We see this when a stator seal cracks or peels away and arcs to the diaphragm.

The main difference vs direct drive is the risk of having that high voltage in the cables between the amp and the speaker; that's where the real problem lies.
I dealt with this conundrum in my design for the Monoray line by having a custom Kevlar-wrapped 'umbilical' cord to carry the signals (and any LV power) needed by the speakers. Using sealed locking connectors, an amp output relay that only closes once the connections are validated as safe. My direct-drive amp is a power-DAC like some of the NAD DDFA amps but with beefy modern power FET devices.

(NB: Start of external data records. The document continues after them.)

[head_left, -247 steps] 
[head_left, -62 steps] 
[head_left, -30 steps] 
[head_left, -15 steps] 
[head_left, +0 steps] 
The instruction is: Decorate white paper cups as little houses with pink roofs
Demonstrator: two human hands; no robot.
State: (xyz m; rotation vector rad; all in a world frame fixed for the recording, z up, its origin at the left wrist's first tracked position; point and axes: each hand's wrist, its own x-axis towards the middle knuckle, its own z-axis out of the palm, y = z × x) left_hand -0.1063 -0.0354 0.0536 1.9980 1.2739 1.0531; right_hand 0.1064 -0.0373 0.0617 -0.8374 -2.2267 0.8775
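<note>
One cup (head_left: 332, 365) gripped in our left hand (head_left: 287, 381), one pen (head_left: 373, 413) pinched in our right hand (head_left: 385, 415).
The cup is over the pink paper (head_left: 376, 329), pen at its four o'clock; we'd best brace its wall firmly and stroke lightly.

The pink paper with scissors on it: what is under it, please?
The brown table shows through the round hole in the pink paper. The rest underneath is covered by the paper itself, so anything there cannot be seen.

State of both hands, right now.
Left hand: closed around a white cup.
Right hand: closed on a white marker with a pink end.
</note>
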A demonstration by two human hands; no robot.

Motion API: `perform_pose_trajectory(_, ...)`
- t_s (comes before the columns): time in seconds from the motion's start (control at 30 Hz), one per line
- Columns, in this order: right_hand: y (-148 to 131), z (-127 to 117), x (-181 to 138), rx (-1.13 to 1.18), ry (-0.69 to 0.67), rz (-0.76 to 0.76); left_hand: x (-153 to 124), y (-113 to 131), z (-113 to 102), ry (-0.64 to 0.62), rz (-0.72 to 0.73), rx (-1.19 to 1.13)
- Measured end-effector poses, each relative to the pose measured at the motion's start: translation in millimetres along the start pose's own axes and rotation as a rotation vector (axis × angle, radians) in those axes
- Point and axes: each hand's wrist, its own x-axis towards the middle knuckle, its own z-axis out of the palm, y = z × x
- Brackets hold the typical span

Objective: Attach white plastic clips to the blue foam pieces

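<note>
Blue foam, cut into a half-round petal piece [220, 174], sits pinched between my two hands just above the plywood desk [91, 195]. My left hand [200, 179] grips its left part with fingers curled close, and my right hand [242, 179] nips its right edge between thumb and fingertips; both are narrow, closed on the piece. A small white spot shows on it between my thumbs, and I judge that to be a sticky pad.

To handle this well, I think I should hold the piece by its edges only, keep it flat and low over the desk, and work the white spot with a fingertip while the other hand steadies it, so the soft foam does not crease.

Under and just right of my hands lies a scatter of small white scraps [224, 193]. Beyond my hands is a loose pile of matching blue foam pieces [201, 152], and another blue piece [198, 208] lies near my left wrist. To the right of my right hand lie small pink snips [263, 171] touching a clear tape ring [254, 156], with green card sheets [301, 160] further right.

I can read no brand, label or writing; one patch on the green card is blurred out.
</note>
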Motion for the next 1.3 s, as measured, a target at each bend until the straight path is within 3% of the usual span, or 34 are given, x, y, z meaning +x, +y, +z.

See the brochure PDF I wrote for more details:
The stepped up audio signal from a normal ESL driver transformer system could be harmful or lethal under unlucky circumstances, and you should always use caution when working inside the electronics, especially if feeding an audio signal. All the direct coupled tube amps I have seen use plate voltage for the DC bias, which is very dangerous. That could be mitigated somewhat by using a grounded anode arrangement with the cathode floating at -2000V or so, but I have not seen this. The Hermeyer 'stats, referenced in the Sanders white paper, had bare metal rods as stators, at transmitting tube plate voltage. No infants or pets should ever be in the room with them!

The Acoustat panels, when they went with direct coupled tubes, used insulated wires as stators inside plastic supports (fluorescent light diffusors were the material of choice for home made versions). So quite a bit of isolation between the user and high voltage. ML panels use perforated metal with propitiatory insulation--probably safe but I'd be nervous about touching both sators at once with a signal applied, let alone with both floating at transmitting tube plate voltages.

I have long believed the ideal setup for driving ESL's with tubes would be a single, low turns ratio transformer between the tube plates and ESL stators. Low turns ratio transformers are easier to build with less flux loss. Stepping the signal down to an 8 ohm nominal impedance then back up to high voltage to drive the 'stats just doesn't make engineering sense to me.
ML panels use perforated metal with propitiatory insulation--probably safe
I saw the process at the Kansas factory during our MLO tour in 2007. It starts with flat perforated metal sheets, then runs through a curving press to give them the 30-degree arc, and then hangs them on a charged line that goes through a powder coating booth. Then they go into a baking oven to set it. I think it was a fairly standard silica-based powder coat material. It is able to insulate the high voltages as long as it's not cracked or peeled away.
From my efforts at separating the old panels for my sidewall installation, the coating is pretty resilient and can handle rough treatment without (visual) harm.